貴族の姫君達は、レースの扇子の陰でひそかに囁き交わす。

国で一番高貴な姫の目下のお気に入りは、名門出身の若者。

短く刈って丁寧に整えた髪は金色。

寡黙で穏和ながら、剣を取れば無双。

常に焚きしめた香の薫りに、いつしか人呼んで〈薫る君〉。

「来月のパーティーにおいでくださいますわよね、〈薫る君〉」

しなだれかかる白い手と甘い吐息を、柔らかく止めて、青年は首を振る。

「残念ですが、来月は無理です。……その前に、私の17歳の誕生日が来ますので」

「誕生日?」

「ええ。……誕生日の前に、どうしてもやらねばならないことがあるので──」

──おれは17になる前に、海に出る!

──これから先、どんな道を歩こうと、おれ達は兄弟だ!

忘れるものか。一時たりとも忘れるものか。

豪奢な流行の服を纏い、さざめく人々の空虚な付き合いに時間を空費し、姫君達の脂粉にまみれながら、ただこのときを待っていた。

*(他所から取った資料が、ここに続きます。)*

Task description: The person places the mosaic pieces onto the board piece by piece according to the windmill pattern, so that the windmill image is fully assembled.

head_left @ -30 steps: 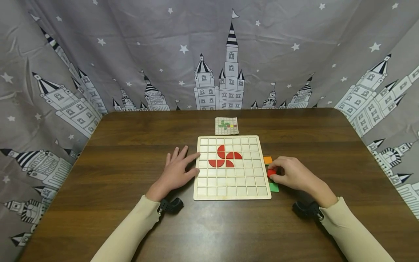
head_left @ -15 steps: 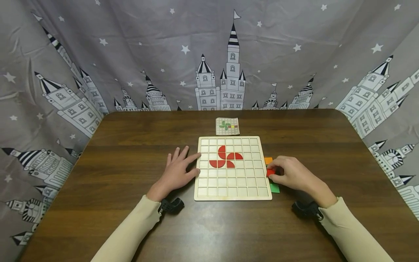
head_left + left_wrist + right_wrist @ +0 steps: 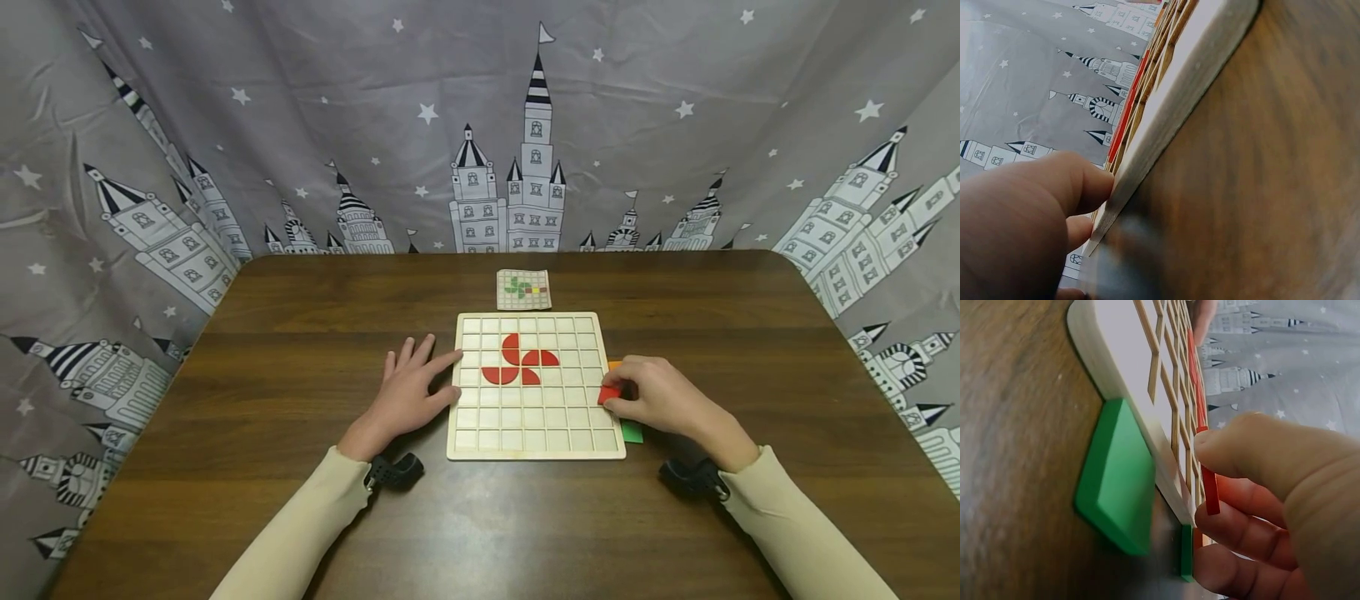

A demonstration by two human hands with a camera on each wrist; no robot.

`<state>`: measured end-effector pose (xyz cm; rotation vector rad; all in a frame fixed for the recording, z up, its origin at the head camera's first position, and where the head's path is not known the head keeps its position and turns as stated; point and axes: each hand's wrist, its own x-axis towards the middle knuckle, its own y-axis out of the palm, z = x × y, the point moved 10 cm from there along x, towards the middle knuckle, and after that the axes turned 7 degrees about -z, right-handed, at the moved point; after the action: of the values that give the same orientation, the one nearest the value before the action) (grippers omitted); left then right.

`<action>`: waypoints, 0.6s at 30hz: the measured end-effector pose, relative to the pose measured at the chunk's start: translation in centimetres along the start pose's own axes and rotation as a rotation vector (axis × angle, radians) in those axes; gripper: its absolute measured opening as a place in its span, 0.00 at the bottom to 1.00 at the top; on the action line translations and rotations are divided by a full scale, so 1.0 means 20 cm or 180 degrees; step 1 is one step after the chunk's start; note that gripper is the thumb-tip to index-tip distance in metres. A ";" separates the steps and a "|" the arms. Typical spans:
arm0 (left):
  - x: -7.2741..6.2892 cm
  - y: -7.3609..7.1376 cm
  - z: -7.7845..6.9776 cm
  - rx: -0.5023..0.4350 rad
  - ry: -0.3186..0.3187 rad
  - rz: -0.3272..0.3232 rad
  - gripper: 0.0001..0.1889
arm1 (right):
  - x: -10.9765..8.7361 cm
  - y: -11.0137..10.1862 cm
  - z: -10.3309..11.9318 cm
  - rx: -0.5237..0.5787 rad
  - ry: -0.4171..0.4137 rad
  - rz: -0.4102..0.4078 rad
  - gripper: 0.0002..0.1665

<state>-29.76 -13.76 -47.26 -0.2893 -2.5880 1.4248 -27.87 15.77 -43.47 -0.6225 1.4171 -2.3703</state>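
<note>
A wooden grid board [image 3: 480, 418] lies on the table, with several red curved pieces [image 3: 512, 375] forming a pinwheel in its cells. My right hand [image 3: 671, 398] pinches a red square tile [image 3: 608, 395] between thumb and fingers, over the board's right rim. In the right wrist view this tile [image 3: 1210, 490] is seen edge-on, held above the board. My left hand [image 3: 401, 406] is spread, its thumb and index finger touching the board's left edge. The left wrist view shows the thumb against the wooden rim [image 3: 1166, 119].
Beside the board's right edge lie a green tile [image 3: 633, 432] and an orange tile [image 3: 613, 365], the latter partly hidden by my right hand. A second green piece [image 3: 1186, 553] shows in the right wrist view. A printed pattern card [image 3: 523, 289] lies behind the board.
My right hand has carried the red square tile left, from beside the board to over its right rim. The left hand keeps its place on the board's edge.
</note>
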 end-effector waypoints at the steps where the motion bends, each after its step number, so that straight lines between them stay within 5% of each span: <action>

心を凍らせ、上辺を飾ることを覚え、舌をもう一枚生やし、親も周囲もすべてを偽った。

兄弟たちと、あの青の彼方で再会するため。

エースとルフィのためになら、それ以外のすべてはいらない。

泥にまみれても、あの二人なら必ず、笑って自分を抱きしめる。

さあ、出航の準備をしよう。

まず最初にすることは決めている。

──この町の悪臭を消すための香は、もういらない。

☆☆

視点が不安定ですまん(汗)

もう少し長めにじっくり書くネタのような気がするが、眠いのでこれで勘弁。

ルフィのもう一人の、「一番上のお兄ちゃん」。

お誕生日おめでとう!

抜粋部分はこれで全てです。